Here are some FAQs on RSCs (former RSCIs or RSCSPs). For more information, please read our short and extended factsheets on RSCs.

What is a Regional Security Coordinator or RSC?

RSCs are companies owned by their clients, the TSOs. They perform services for the TSOs, such as providing a regional model of the grid or advanced calculations to tell TSOs which remedial actions are the most cost-efficient, without being constrained to national borders. Currently, there are three existing RSCs in continental Europe.

The offices of RSCs look like TSOs’ control rooms. Engineers work in a secured room, facing a giant screen representing in real-time the power flows between different countries and other information such as the quantity of wind or solar power produced in a region.

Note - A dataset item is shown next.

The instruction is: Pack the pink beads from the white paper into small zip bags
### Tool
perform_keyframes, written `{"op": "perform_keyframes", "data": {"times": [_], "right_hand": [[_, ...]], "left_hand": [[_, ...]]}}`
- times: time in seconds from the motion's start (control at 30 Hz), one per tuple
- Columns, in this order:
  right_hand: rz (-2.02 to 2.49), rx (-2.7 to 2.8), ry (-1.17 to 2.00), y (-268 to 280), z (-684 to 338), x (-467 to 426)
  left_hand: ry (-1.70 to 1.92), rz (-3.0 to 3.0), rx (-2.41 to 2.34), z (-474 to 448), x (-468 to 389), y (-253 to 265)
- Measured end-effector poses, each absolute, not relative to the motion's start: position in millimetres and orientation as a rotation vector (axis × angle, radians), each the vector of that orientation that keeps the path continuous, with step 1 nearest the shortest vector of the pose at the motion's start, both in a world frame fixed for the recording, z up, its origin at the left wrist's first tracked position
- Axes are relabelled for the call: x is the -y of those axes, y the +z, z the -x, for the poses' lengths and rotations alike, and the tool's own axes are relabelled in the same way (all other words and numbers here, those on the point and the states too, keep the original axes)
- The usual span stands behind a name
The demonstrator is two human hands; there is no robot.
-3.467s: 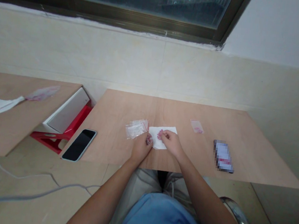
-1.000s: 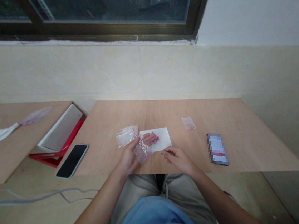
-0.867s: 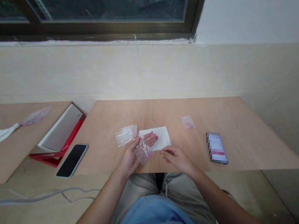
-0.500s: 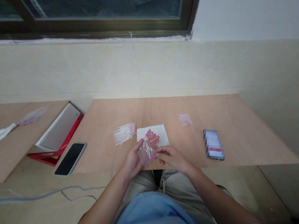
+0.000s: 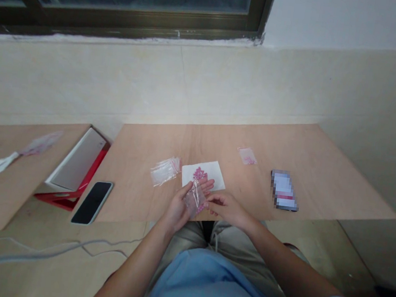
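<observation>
At left we see clear bags (image 5: 165, 171); our left hand (image 5: 177, 209), thumb clamped on a small bag (image 5: 195, 199), nearer than pink beads (image 5: 200, 173) on white paper (image 5: 216, 175). Touching that bag's right edge, our right hand (image 5: 226, 207); whether its fingers grip, we cannot tell.

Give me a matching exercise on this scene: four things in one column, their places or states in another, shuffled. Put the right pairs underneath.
Things
1. White paper
2. Stack of clear bags
3. Dark-screened phone
4. Left hand

Places and states
A. At the near left corner of the tabletop
B. Holding a single clear bag
C. Bearing a cluster of small pink pieces
D. Lying between the dark-screened phone and the white paper

Right pairs
1-C
2-D
3-A
4-B
</observation>
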State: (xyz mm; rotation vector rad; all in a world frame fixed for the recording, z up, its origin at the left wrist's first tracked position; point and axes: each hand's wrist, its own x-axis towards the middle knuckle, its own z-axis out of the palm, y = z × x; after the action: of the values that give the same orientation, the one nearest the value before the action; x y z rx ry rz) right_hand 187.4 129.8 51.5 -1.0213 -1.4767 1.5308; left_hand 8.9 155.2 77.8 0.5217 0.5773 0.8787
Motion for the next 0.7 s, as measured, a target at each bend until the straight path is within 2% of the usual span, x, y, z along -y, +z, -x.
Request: {"op": "perform_keyframes", "data": {"times": [0.37, 0.57, 0.7], "right_hand": [[1.037, 1.320, 1.624, 40.7, -183.6, -131.5], [1.016, 1.305, 1.631, 43.9, -181.8, -130.2], [1.097, 1.247, 1.580, 47.7, -187.3, -132.9]], "left_hand": [[0.870, -0.544, -0.631, -6.9, -159.3, 79.5], [0.720, -0.809, -0.721, -5.4, -153.0, 83.4], [0.857, -1.058, -0.896, -1.5, -156.4, 76.0]]}}
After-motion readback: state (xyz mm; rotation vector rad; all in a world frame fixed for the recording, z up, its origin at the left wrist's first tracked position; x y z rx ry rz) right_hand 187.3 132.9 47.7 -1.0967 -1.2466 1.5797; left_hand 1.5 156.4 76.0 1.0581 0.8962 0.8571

However, RSCs are not equipped to take direct control of the grid. This is an essential aspect because it allows RSCs to remain light and efficient structures and limit the need for regulatory oversight and regulatory harmonisation. The fact that RSCs do not have actual grid control limits the risk of pan-European incidents including cyber-attacks.

Operating the power grid in real-time remains the responsibility of TSOs but TSOs will more and more perform this task by relying on the information and strategies provided by the RSCs.

Why is regional coordination good for system security?

Coordination allows to take better decisions. For instance, TSOs cooperate to decide which remedial actions close to a national border is the most efficient (measures such as ordering a power plant to start or stop in order to maintain operational security). Coordination between TSOs can also create economies of scale, for instance all TSOs can use the same IT system to perform a certain task. European regions have always been the natural place for TSOs to cooperate. The closer a country is from another, the more impact they have on each other’s power system.

Why do we need to strengthen regional coordination now?

A much deeper coordination between operators close to real-time is a prerequisite to integrate more renewables into the grid and reduce carbon emissions cost-effectively and in all security. Regional coordination of power grid operation is stepping up through new developments of Regional Security Coordination Service Providers (RSCSPs). Initiated by TSOs seven years ago, these regional companies are about to extend both geographically and in terms of responsibilities.

Why is regional TSO coordination good for customers?

TSO coordination through the RSCSPs increases efficiency in system operation, minimises risks of wide area events, such as brownouts or blackouts, and lower costs through maximised availability of transmission capacity to market participants. The fact that RSCSPs do not have actual grid control limits the risk of pan-European incidents including cyber-attacks.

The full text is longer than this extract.